Work instructions:
Reproduce all records below exactly.

Data for analysis:

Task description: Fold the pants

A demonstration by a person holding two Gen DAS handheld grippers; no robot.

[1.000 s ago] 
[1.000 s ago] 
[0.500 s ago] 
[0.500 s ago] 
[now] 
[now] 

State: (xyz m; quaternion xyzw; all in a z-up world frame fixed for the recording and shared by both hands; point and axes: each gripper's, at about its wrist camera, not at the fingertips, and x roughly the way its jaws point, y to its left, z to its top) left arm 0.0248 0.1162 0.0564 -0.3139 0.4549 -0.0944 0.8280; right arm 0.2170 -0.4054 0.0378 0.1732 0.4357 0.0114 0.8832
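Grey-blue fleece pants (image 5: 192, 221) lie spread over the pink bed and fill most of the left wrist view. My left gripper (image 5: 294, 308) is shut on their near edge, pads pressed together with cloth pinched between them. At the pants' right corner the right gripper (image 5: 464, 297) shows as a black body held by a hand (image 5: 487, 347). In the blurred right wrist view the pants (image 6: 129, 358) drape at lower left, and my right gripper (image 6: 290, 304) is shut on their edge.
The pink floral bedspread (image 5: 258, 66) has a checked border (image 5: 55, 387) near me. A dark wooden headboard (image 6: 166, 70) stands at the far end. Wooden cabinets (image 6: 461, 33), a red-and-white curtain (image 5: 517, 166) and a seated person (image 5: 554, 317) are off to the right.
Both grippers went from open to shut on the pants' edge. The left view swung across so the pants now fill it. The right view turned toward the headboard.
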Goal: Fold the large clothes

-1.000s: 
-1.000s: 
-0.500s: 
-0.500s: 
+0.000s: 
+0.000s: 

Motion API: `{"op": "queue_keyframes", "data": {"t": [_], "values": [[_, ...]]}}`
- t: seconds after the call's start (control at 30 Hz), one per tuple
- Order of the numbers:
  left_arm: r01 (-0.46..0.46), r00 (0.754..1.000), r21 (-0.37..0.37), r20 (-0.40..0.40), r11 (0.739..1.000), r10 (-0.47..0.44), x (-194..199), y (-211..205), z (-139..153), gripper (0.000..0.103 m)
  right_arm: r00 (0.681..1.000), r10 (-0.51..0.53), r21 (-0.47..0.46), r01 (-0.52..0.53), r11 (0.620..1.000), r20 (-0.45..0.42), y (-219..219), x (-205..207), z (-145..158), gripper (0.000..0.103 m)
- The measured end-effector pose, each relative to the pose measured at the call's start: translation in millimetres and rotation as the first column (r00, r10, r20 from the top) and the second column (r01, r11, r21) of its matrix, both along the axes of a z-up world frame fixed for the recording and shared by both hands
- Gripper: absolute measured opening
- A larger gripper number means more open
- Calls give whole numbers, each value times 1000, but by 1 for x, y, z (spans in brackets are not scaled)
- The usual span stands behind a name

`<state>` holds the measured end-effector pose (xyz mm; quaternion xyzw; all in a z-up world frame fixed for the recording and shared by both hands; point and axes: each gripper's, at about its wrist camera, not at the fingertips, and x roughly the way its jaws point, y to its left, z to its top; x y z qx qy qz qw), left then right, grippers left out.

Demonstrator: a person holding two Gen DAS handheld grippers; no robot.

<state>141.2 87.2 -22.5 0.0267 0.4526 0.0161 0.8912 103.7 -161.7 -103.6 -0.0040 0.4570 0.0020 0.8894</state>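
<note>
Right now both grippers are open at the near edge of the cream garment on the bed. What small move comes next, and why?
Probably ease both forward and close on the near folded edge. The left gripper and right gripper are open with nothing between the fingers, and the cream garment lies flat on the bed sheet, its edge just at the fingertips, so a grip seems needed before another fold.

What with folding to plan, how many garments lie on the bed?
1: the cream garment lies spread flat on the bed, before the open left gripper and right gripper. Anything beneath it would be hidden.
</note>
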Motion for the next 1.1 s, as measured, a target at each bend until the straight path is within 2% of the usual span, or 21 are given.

Solution for this problem:
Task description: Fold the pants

A demonstration by a person holding two Gen DAS handheld grippers; no robot.

[1.000 s ago] 
[1.000 s ago] 
[0.500 s ago] 
[0.500 s ago] 
[now] 
[now] 

State: (xyz m; quaternion xyzw; all in a z-up world frame fixed for the recording and shared by both hands; point and axes: each gripper's, at about its wrist camera, not at the fingertips, and x roughly the way its jaws point, y to its left, z to its top) left arm 0.0248 0.1162 0.0564 -0.3139 0.4549 -0.0944 0.8280; right arm 0.2170 -0.4054 0.0378 0.1732 0.4357 0.0114 0.8832
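Grey-blue fleece pants (image 5: 192, 221) lie spread over the pink bed and fill most of the left wrist view. My left gripper (image 5: 294, 308) is shut on their near edge, pads pressed together with cloth pinched between them. At the pants' right corner the right gripper (image 5: 464, 297) shows as a black body held by a hand (image 5: 487, 347). In the blurred right wrist view the pants (image 6: 129, 358) drape at lower left, and my right gripper (image 6: 290, 304) is shut on their edge.
The pink floral bedspread (image 5: 258, 66) has a checked border (image 5: 55, 387) near me. A dark wooden headboard (image 6: 166, 70) stands at the far end. Wooden cabinets (image 6: 461, 33), a red-and-white curtain (image 5: 517, 166) and a seated person (image 5: 554, 317) are off to the right.
Both grippers went from open to shut on the pants' edge. The left view swung across so the pants now fill it. The right view turned toward the headboard.
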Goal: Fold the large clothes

-1.000s: 
-1.000s: 
-0.500s: 
-0.500s: 
+0.000s: 
+0.000s: 

Motion API: `{"op": "queue_keyframes", "data": {"t": [_], "values": [[_, ...]]}}`
- t: seconds after the call's start (control at 30 Hz), one per tuple
- Order of the numbers:
  left_arm: r01 (-0.46..0.46), r00 (0.754..1.000), r21 (-0.37..0.37), r20 (-0.40..0.40), r11 (0.739..1.000), r10 (-0.47..0.44), x (-194..199), y (-211..205), z (-139..153), gripper (0.000..0.103 m)
  right_arm: r00 (0.681..1.000), r10 (-0.51..0.53), r21 (-0.47..0.46), r01 (-0.52..0.53), r11 (0.620..1.000), r20 (-0.45..0.42), y (-219..219), x (-205..207), z (-145..158), gripper (0.000..0.103 m)
- The measured end-effector pose, each relative to the pose measured at the call's start: translation in millimetres and rotation as the first column (r00, r10, r20 from the top) and the second column (r01, r11, r21) of its matrix, both along the axes of a z-up world frame fixed for the recording and shared by both hands
- Gripper: absolute measured opening
- A larger gripper number means more open
- Calls give whole numbers, each value times 1000, but by 1 for x, y, z (spans in brackets are not scaled)
- The usual span stands behind a name

`<state>` holds the measured end-effector pose (xyz mm; quaternion xyzw; all in a z-up world frame fixed for the recording and shared by both hands; point and axes: each gripper's, at about its wrist camera, not at the fingertips, and x roughly the way its jaws point, y to its left, z to its top; x y z qx qy qz qw), left then right, grippers left out.

Demonstrator: a person holding two Gen DAS handheld grippers; no robot.

<state>141.2 87.2 -22.5 0.0267 0.4526 0.0161 0.8912 103.7 -161.7 -103.6 -0.0040 0.4570 0.0020 0.8894</state>
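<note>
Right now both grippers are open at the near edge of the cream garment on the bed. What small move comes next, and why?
Probably ease both forward and close on the near folded edge. The left gripper and right gripper are open with nothing between the fingers, and the cream garment lies flat on the bed sheet, its edge just at the fingertips, so a grip seems needed before another fold.

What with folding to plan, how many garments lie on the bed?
1: the cream garment lies spread flat on the bed, before the open left gripper and right gripper. Anything beneath it would be hidden.
</note>
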Motion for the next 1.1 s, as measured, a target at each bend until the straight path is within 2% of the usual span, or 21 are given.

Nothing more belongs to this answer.